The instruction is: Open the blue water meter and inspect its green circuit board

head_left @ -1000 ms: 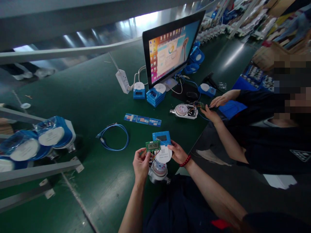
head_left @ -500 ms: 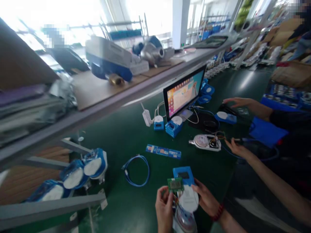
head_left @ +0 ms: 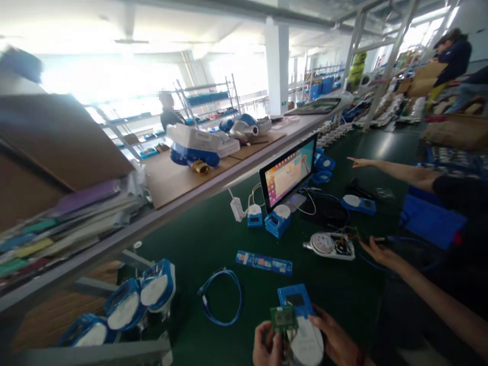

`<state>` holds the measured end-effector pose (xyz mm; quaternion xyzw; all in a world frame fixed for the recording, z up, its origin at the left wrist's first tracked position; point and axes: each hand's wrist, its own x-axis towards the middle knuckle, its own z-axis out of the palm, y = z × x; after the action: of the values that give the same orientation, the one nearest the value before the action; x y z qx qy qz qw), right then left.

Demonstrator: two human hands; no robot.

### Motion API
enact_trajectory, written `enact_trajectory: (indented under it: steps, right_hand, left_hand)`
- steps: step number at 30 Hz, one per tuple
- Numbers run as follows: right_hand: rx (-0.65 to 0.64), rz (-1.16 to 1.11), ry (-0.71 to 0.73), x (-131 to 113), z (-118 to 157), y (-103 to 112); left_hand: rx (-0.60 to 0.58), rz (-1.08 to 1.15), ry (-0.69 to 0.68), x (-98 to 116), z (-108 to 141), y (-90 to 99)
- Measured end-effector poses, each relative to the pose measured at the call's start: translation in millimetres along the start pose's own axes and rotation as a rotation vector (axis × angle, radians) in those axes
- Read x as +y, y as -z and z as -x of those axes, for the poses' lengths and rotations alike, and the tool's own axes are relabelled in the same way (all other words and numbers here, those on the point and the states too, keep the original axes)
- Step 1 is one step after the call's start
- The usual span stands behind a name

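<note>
left grip (head_left: 267, 345) pinches a small green circuit board (head_left: 284, 318) with display; right grip (head_left: 333, 338) clasps blue-and-white meter cover (head_left: 303, 325).

A dark green bench top (head_left: 198, 239) ran away to the far right under a long shelf (head_left: 179, 195) stacked with cardboard and papers. A white pillar (head_left: 277, 66) rose behind the shelf's far edge. Metal racks (head_left: 213, 101) stood before glaring windows (head_left: 110, 76), which washed the hall in pale daylight. Grey frame posts (head_left: 385, 61) slanted at the right.
</note>
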<state>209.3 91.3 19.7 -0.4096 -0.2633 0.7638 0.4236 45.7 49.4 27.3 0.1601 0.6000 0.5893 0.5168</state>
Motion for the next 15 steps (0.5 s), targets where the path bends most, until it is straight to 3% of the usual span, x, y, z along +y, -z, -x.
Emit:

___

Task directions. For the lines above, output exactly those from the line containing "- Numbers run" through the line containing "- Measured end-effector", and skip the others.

Exercise result.
- Numbers run as follows: right_hand: rx (-0.65 to 0.64), rz (-1.16 to 1.11), ry (-0.71 to 0.73), x (-131 to 113), z (-118 to 157), y (-103 to 112); left_hand: rx (-0.60 to 0.58), rz (-1.08 to 1.15), ry (-0.69 to 0.68), x (-98 to 116), z (-108 to 141), y (-90 to 99)
- Measured end-effector poses, each relative to the pose measured at the call's start: translation in millimetres along the start pose's own axes and rotation as a rotation vector (axis × angle, radians) in those axes

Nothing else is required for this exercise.